WHAT YOU WILL DO => Copy every entry word for word. Skip the pictures.

[Stored items]
──────────────────────────────

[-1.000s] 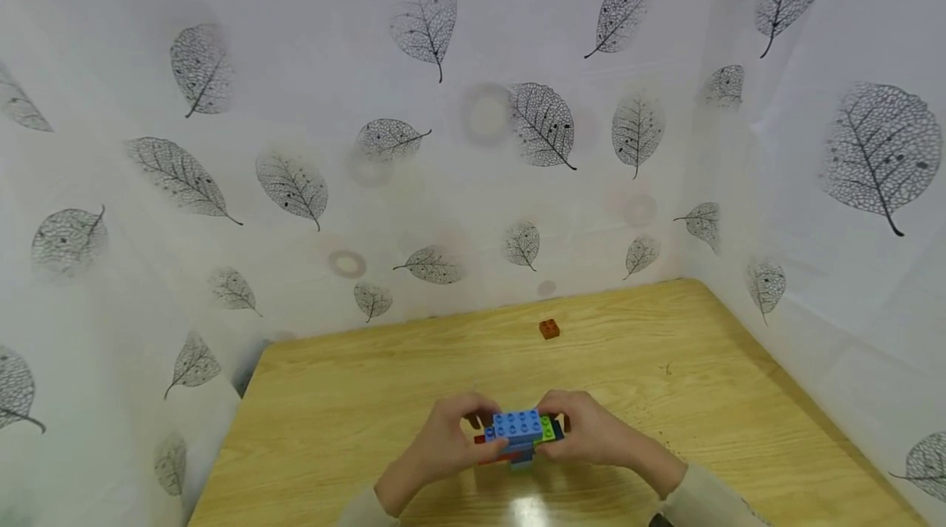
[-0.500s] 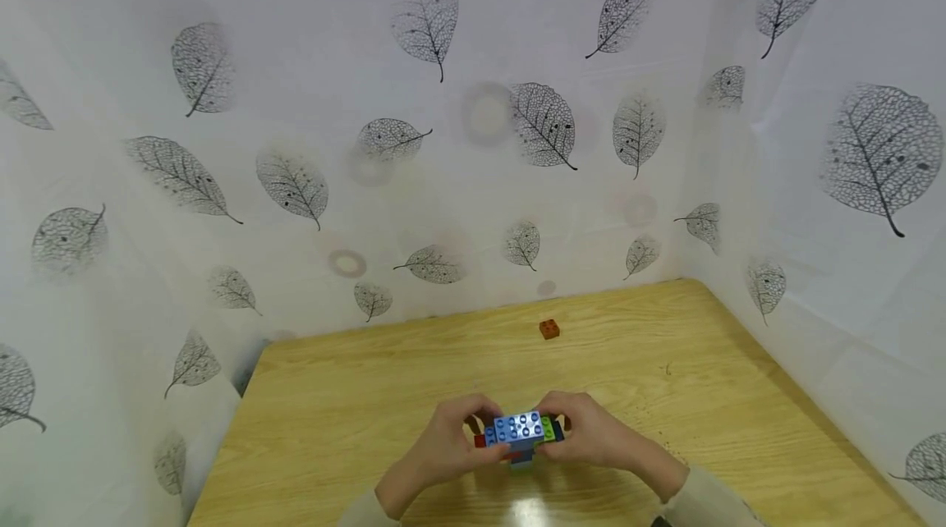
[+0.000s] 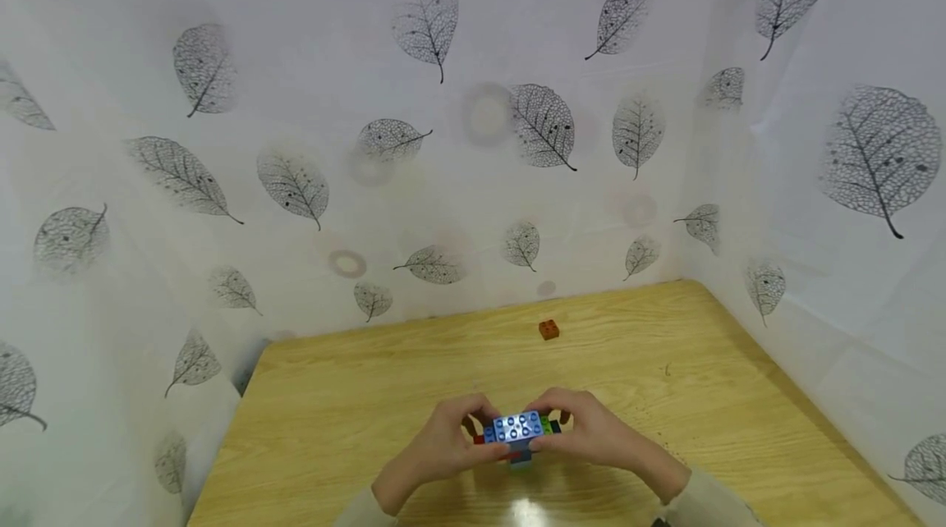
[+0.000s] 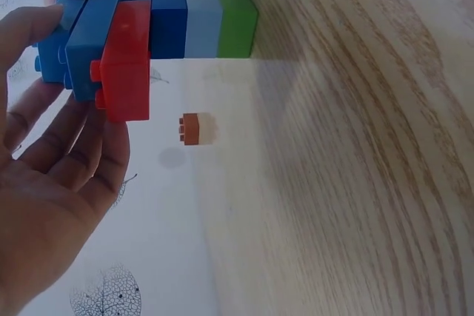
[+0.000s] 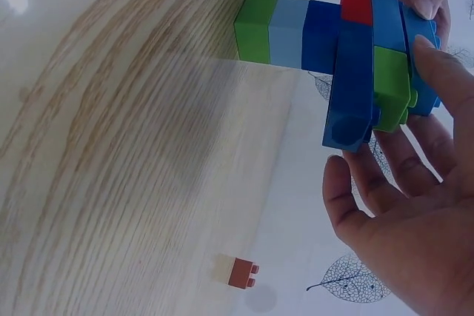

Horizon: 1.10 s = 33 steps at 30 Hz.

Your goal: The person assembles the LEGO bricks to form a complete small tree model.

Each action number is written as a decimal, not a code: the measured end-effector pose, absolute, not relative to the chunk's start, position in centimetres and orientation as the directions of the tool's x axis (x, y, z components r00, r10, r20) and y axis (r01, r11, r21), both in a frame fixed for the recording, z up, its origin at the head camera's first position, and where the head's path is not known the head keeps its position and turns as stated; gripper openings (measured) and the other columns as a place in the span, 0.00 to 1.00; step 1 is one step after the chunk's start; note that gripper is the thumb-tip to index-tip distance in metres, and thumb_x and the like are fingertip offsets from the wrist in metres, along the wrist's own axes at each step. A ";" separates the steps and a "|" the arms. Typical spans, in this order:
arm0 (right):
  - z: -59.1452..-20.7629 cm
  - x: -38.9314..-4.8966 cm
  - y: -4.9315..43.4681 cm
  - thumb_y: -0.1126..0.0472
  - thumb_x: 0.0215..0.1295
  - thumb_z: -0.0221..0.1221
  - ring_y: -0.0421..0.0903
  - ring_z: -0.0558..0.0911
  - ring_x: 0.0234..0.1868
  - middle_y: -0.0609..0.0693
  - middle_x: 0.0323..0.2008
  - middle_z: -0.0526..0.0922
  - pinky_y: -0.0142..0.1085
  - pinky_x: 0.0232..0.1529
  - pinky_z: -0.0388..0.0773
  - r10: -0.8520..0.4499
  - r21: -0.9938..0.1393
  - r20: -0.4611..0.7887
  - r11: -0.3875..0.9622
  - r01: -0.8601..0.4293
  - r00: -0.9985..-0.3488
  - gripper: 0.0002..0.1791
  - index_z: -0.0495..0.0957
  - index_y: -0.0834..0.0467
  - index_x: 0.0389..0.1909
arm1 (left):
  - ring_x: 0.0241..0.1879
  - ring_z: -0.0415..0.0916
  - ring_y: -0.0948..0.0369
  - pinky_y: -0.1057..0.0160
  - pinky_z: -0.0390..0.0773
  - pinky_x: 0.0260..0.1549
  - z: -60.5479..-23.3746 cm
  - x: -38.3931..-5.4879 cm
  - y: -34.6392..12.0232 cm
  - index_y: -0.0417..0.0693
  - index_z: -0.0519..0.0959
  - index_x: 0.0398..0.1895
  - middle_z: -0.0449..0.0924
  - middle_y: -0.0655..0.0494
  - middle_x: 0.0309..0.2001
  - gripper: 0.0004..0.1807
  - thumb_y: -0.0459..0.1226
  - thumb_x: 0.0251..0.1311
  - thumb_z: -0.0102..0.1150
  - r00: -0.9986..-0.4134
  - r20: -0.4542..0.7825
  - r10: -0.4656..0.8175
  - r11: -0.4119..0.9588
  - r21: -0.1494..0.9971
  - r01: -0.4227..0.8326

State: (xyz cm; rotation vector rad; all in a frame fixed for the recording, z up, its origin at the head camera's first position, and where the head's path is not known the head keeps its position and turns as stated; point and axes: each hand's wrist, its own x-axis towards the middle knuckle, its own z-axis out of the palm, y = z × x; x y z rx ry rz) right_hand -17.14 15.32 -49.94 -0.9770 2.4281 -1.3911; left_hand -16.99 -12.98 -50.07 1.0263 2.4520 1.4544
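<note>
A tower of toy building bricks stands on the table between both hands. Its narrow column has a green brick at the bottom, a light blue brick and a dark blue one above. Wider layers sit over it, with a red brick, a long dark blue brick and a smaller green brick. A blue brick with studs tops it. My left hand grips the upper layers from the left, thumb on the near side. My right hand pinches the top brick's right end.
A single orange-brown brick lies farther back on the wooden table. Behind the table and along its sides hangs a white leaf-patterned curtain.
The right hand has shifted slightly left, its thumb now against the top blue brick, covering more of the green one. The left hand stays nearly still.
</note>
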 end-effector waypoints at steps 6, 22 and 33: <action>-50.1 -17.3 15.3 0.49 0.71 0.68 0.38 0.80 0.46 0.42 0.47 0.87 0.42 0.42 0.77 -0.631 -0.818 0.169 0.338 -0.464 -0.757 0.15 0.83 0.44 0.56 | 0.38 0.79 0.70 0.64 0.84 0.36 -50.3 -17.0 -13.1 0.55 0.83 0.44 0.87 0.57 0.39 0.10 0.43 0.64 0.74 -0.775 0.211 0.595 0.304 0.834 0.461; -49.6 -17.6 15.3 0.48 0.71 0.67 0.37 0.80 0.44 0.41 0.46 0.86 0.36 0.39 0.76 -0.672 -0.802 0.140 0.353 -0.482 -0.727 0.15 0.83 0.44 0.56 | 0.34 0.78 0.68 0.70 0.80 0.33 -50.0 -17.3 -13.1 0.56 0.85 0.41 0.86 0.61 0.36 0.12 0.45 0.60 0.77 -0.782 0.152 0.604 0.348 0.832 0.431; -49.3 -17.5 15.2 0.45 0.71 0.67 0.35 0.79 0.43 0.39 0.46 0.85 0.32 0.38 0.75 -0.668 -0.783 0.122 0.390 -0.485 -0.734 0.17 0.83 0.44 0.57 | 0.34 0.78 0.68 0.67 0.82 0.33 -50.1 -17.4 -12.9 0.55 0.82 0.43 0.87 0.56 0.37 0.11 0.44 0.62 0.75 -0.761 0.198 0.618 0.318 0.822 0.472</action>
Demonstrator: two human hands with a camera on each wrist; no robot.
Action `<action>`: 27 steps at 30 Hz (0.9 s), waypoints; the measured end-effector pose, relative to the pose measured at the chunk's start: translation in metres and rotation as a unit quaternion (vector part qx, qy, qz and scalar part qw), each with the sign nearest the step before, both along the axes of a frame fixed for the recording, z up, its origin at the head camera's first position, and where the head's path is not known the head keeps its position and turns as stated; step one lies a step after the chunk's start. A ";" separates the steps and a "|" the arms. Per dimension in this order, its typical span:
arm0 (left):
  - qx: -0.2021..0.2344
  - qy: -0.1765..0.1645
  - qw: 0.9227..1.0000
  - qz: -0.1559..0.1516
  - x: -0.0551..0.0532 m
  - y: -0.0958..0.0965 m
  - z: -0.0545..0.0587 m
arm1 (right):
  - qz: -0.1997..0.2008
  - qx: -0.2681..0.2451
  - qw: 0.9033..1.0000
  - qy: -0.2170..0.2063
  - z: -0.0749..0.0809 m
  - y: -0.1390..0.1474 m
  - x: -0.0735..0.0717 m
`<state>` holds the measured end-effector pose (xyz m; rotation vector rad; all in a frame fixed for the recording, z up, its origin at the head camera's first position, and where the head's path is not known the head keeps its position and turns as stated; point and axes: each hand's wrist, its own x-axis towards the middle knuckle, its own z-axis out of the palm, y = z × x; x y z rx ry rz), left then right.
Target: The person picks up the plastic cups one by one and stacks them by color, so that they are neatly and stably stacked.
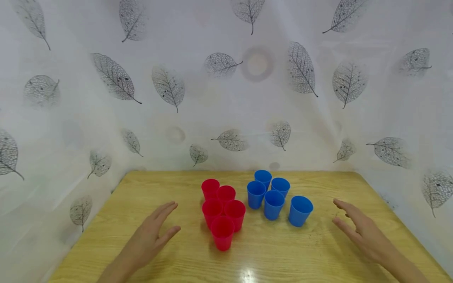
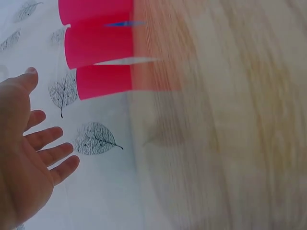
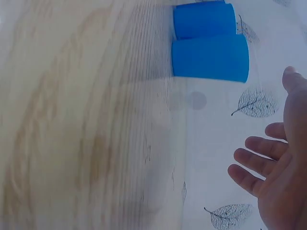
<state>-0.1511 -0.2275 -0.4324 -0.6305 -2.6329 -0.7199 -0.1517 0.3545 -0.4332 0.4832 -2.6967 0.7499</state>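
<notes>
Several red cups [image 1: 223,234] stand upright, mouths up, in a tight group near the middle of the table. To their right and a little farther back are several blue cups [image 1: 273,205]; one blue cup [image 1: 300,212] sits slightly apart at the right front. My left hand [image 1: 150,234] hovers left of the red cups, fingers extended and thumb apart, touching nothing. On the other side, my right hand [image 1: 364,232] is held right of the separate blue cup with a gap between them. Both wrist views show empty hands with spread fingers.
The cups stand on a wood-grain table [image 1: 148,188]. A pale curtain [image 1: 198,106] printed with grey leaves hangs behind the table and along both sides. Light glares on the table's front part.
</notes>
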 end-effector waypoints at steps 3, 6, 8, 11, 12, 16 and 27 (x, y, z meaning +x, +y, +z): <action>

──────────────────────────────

TASK RESPONSE =>
[-1.000s] 
[-0.500s] 
[+0.000s] 
[+0.000s] 
[+0.000s] 

Horizon: 1.10 s = 33 steps at 30 Hz.

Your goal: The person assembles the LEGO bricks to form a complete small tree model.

Each action number is written as a decimal, not a code: the measured end-effector pose, absolute, not relative to the chunk's start, position in centimetres and orientation as the directions of the tool's x axis (x, y, z components r00, r10, r20) and y axis (r01, r11, r21), both in a frame fixed for the recording, z up, its origin at the head camera's first position, and where the head's path is not known the head keeps its position and turns as stated; gripper openings (measured) and the other columns as a place in the span, 0.00 to 1.00; step 1 is one step after the chunk's start; note that gripper is the thumb-tip to index-tip distance in metres, and thumb_x and the like are fingertip offsets from the wrist in metres, along the wrist's own axes at each step. A ";" separates the steps and a "|" the arms. Typical spans, in this order:
arm0 (right):
  - z: -59.1452..-20.7629 cm
  - x: -38.9314..-4.8966 cm
  - y: -4.9315..43.4681 cm
  - thumb_y: -0.1126..0.0472
  - thumb_x: 0.0215..0.1295
  - thumb_z: -0.0221..0.1221
  - ring_y: -0.0421..0.0903
  - ring_z: -0.0558..0.0911
  - ring_x: 0.0234..0.1868
  - middle_y: -0.0609..0.0693
  - middle_x: 0.0323..0.2008
  - middle_z: -0.0526..0.0922
  - pinky_y: -0.0142..0.1085
  - pinky_x: 0.0232..0.1529
  - pinky_z: -0.0388..0.0773
  - r10: -0.8520..0.4499
  - r21: -0.9938..0.1393
  - r20: -0.4611..0.7887
  - r11: -0.3875..0.9622
  - r01: -0.8601..0.4293
  - r00: -0.9985..-0.3488
  - gripper: 0.0002..0.1791
  - index_z: -0.0495..0.0957
  - index_y: -0.0834..0.0467
  - index_x: 0.0389..0.1909
arm1 (left):
  - ring_x: 0.0241..0.1879
  - ring_z: -0.0415..0.0916
  - ring_y: -0.0948..0.0369
  - pinky_y: -0.1057..0.0160
  - pinky_z: -0.0390..0.0773
  - pinky_x: 0.0260..0.1549
  - z: -60.5479..-23.3746 cm
  - x: -38.3931..-5.4879 cm
  - y: -34.6392..12.0232 cm
  - index_y: -0.0417..0.0693
  - index_z: -0.0519..0.0959
  - index_x: 0.0398..0.1895
  - middle_z: -0.0449..0.0924
  - middle_y: -0.0655..0.0494
  - middle_x: 0.0309..0.2001
  - gripper: 0.0004..0.1807
  - thumb_y: -0.0459..0.1226
  - thumb_x: 0.0251..0.1311
  - thumb_z: -0.0102..0.1150
  - r00: -0.9986..-0.4134
  - r20: -0.4542..0.7825
  - r10: -0.4656..0.8175
  - r11: -0.4119..0.9588
  - r21: -0.1494..0.9971
  - r01: -0.4227..0.8326

State: (xyz cm; rotation vector rad; all in a frame fixed for the recording, z up, its origin at the head camera's first position, and where the head's path is not known the head keeps its position and turns as stated; point and axes: each hand's wrist, its own x-axis towards the middle knuckle, its own z-axis out of the palm, y = z × x; x y z rx ry rz) right_hand -17.14 15.32 -49.94 -0.9770 2.4281 -1.3911; left_hand -16.99 -12.98 -50.07 1.0263 2.4520 1.4544
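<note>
A tower of toy building bricks stands on the table between both hands. Its narrow column has a green brick at the bottom, a light blue brick and a dark blue one above. Wider layers sit over it, with a red brick, a long dark blue brick and a smaller green brick. A blue brick with studs tops it. My left hand grips the upper layers from the left, thumb on the near side. My right hand pinches the top brick's right end.
A single orange-brown brick lies farther back on the wooden table. Behind the table and along its sides hangs a white leaf-patterned curtain.
The right hand has shifted slightly left, its thumb now against the top blue brick, covering more of the green one. The left hand stays nearly still.
</note>
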 end-effector waypoints at steps 6, 22 and 33: <action>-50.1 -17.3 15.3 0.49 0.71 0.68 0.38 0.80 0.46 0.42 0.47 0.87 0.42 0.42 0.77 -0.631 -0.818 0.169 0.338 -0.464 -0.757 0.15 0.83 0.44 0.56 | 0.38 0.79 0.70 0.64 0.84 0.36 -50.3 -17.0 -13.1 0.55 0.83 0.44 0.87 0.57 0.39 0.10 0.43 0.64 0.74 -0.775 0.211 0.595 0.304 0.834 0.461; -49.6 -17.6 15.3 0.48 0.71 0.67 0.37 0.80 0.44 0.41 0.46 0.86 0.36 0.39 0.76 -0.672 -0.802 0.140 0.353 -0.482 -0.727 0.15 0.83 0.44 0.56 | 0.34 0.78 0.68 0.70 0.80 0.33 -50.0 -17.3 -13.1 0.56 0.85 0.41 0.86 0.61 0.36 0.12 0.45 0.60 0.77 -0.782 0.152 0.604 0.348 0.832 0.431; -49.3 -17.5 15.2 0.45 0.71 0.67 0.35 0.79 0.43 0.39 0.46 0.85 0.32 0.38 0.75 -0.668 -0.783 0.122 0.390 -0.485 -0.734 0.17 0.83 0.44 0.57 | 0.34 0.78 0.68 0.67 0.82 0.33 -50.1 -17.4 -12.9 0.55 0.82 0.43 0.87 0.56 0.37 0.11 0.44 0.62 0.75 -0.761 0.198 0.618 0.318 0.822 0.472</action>
Demonstrator: two human hands with a camera on each wrist; no robot.
Action `<action>`: 27 steps at 30 Hz (0.9 s), waypoints; the measured end-effector pose, relative to the pose measured at the chunk's start: translation in metres and rotation as a unit quaternion (vector part qx, qy, qz and scalar part qw), each with the sign nearest the step before, both along the axes of a frame fixed for the recording, z up, its origin at the head camera's first position, and where the head's path is not known the head keeps its position and turns as stated; step one lies a step after the chunk's start. A ";" separates the steps and a "|" the arms. Per dimension in this order, its typical span:
arm0 (left):
  - qx: -0.2021..0.2344
  - qy: -0.1765..0.1645
  - qw: 0.9227..1.0000
  - qz: -0.1559..0.1516
  - x: -0.0551..0.0532 m
  - y: -0.0958..0.0965 m
  - z: -0.0545..0.0587 m
arm1 (right):
  - qz: -0.1997..0.2008
  - qx: -0.2681..0.2451
  - qw: 0.9033..1.0000
  - qy: -0.2170..0.2063
  - z: -0.0749..0.0809 m
  - y: -0.1390..0.1474 m
  - x: -0.0735..0.0717 m
`<state>` holds the measured end-effector pose (xyz m; rotation vector rad; all in a frame fixed for the recording, z up, its origin at the head camera's first position, and where the head's path is not known the head keeps its position and turns as stated; point and axes: each hand's wrist, its own x-axis towards the middle knuckle, its own z-axis out of the palm, y = z × x; x y z rx ry rz), left then right.
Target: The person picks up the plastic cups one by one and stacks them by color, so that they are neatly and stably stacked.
<state>-0.1511 -0.2275 -0.4324 -0.6305 -2.6329 -0.7199 -0.1517 0.3545 -0.4332 0.4832 -2.6967 0.7499</state>
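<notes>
Several red cups [image 1: 223,234] stand upright, mouths up, in a tight group near the middle of the table. To their right and a little farther back are several blue cups [image 1: 273,205]; one blue cup [image 1: 300,212] sits slightly apart at the right front. My left hand [image 1: 150,234] hovers left of the red cups, fingers extended and thumb apart, touching nothing. On the other side, my right hand [image 1: 364,232] is held right of the separate blue cup with a gap between them. Both wrist views show empty hands with spread fingers.
The cups stand on a wood-grain table [image 1: 148,188]. A pale curtain [image 1: 198,106] printed with grey leaves hangs behind the table and along both sides. Light glares on the table's front part.
</notes>
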 end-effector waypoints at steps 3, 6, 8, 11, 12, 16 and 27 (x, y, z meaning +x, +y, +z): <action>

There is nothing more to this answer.